* Work order
Retype the opening lines of the listing below, ending with the line that contains "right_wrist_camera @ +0", and leave out any pictures.

* Study material
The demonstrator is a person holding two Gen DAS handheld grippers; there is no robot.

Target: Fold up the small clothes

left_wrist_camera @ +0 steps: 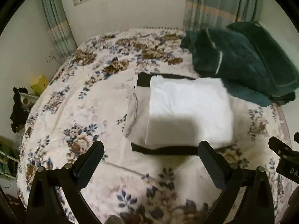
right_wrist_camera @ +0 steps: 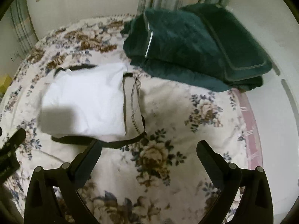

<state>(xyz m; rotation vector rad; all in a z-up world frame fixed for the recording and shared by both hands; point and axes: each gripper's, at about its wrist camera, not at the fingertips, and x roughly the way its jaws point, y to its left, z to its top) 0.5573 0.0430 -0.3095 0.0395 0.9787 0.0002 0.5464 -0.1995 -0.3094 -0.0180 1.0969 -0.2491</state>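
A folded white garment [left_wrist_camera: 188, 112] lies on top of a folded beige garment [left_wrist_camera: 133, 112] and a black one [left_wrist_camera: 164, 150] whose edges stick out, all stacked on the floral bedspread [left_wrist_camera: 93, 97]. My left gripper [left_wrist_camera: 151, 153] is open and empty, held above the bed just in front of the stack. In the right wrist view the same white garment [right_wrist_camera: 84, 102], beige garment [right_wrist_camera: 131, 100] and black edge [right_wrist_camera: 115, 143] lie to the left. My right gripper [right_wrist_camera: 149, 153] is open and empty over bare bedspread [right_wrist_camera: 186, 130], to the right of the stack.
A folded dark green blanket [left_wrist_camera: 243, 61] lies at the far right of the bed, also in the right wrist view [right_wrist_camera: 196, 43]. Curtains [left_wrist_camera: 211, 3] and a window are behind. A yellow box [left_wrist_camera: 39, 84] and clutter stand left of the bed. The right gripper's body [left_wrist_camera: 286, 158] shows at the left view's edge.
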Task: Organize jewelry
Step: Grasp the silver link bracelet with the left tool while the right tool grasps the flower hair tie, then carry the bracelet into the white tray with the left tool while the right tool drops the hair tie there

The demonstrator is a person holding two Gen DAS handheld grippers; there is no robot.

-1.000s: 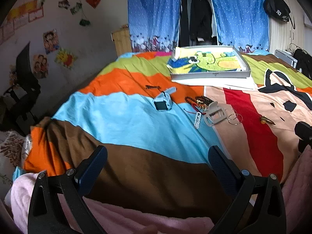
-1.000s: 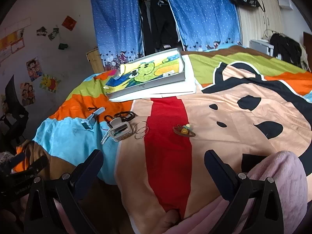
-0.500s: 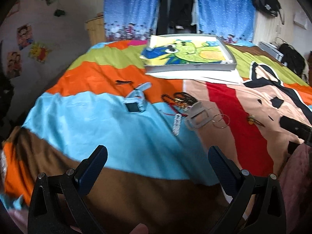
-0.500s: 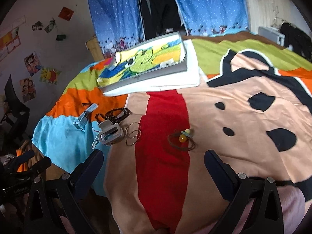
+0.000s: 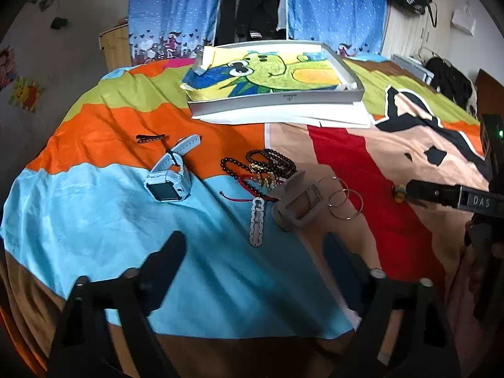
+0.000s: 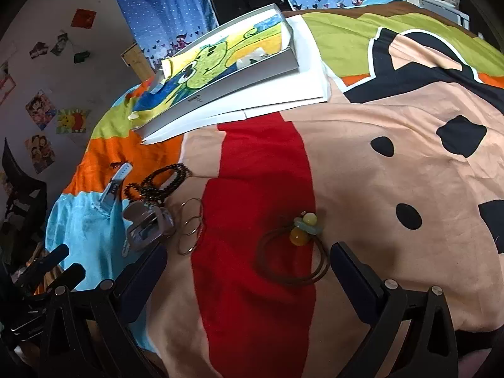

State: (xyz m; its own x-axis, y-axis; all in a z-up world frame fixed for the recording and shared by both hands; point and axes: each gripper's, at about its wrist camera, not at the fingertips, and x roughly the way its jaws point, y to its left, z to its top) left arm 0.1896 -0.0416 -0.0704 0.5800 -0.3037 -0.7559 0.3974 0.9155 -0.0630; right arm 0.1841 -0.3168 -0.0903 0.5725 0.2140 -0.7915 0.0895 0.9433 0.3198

* Your solution
The demonstrator is a person holding two Gen DAS handheld grippers; there is no robot.

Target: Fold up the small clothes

left_wrist_camera @ +0 steps: 
right_wrist_camera @ +0 steps: 

With this, the output is complete.